Oltre i cantanti, che naturalmente hanno superato ogni difficoltà con bravura ma soprattutto con la passione e l'entusiasmo della giovinezza, un elogio altrettanto caloroso merita quella coppia di valorosi pianisti, giù dal palco, in posizione non proprio ideale per accompagnare i cantanti all'aperto, che hanno dovuto anche rimediare ad una illuminazione che creava loro qualche problema e che si sono industriati a risolvere nel corso dello spettacolo.
Oltre le funi e il grande lampadario, abiti polverosissimi, dei quali si sono in parte liberati durante lo spettacolo, e abbondanza di fumi. Insomma il nulla condito da tanta ideologia di maniera. Meglio allora un Concerto alla 'Martini & Rossi' che avrebbe messo tutti gli interpreti a loro agio.
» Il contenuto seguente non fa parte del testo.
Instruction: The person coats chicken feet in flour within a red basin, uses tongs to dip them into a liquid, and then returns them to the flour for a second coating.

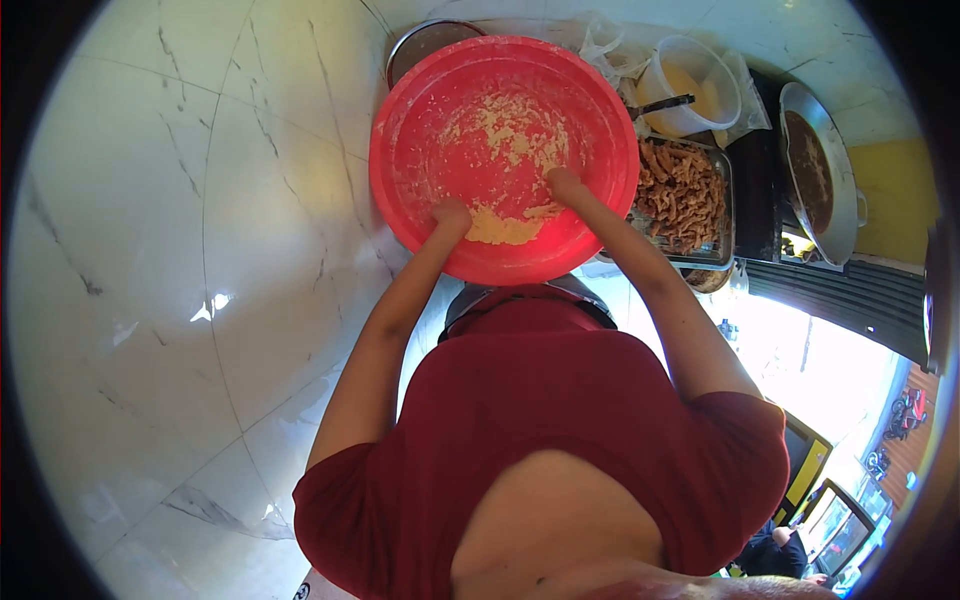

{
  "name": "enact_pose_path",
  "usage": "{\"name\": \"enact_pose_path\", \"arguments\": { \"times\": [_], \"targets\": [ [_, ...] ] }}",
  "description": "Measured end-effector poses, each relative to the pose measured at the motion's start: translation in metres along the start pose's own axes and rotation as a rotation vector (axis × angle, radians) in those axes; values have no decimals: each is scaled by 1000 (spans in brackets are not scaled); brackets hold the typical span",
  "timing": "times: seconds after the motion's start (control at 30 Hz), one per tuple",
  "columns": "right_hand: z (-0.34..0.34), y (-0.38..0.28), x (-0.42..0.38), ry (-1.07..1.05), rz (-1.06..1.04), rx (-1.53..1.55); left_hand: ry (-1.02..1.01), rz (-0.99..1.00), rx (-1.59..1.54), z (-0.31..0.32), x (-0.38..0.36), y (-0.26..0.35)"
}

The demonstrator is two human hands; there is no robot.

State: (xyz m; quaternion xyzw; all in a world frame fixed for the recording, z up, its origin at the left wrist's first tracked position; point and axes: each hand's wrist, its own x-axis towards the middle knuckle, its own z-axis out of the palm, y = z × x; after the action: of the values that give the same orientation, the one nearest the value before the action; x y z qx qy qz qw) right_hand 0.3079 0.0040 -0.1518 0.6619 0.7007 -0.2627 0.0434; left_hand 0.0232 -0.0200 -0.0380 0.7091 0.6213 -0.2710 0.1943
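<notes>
A large red plastic basin (405, 150) sits in front of my body. Pale yellow, crumbly flour or dough mixture (515, 130) is scattered over its bottom and far wall. A thicker pale clump of the mixture (500, 227) lies near the close side. My left hand (453, 216) is low inside the basin, at the left end of that clump. Farther right and a bit deeper, my right hand (563, 184) reaches in, against the mixture. Both hands look bent at the wrist, and their fingers cannot be made out.
Right of the basin, a metal tray (728, 215) holds many brown fried strips (682, 195). Behind it are a clear plastic tub (690, 85), a dark-handled utensil (665, 106) and plastic bags (603, 45). A wide pan (850, 190) of brown liquid stands farther right. Marbled tiles (200, 250) cover the left.
</notes>
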Motion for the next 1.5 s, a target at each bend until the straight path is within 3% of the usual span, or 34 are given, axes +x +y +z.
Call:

E che sarebbe stato ancor più apprezzato dal pubblico che lì era venuto per ascoltare i cantanti, conoscerne le voci e constatare l'efficacia del loro corso di studio.
Uscendo abbiamo notato il bello ed ampio spazio occupato dai bar - secondo l'imperativo che l'opera deve fruttare - e la gentilezza di tutte le maschere che presidiavano il lungo impervio vialetto. Da una di esse, alla quale abbiamo fatto notare quanto lungo fosse il percorso per raggiungere il cosiddetto 'Teatro del Portico', abbiamo ottenuto la seguente risposta: "Le Terme di Caracalla sono grandi".
Già, ma allora potevano costruirlo sulla Cristoforo Colombo. Non prima, perchè, come da almeno una trentina d'anni, di fronte all'ingresso di Caracalla, sul grande vialone, si insiste con la Festa dell'Unità, i cui echi, tante volte sono giunti alle nostre orecchie, durante le recite liriche.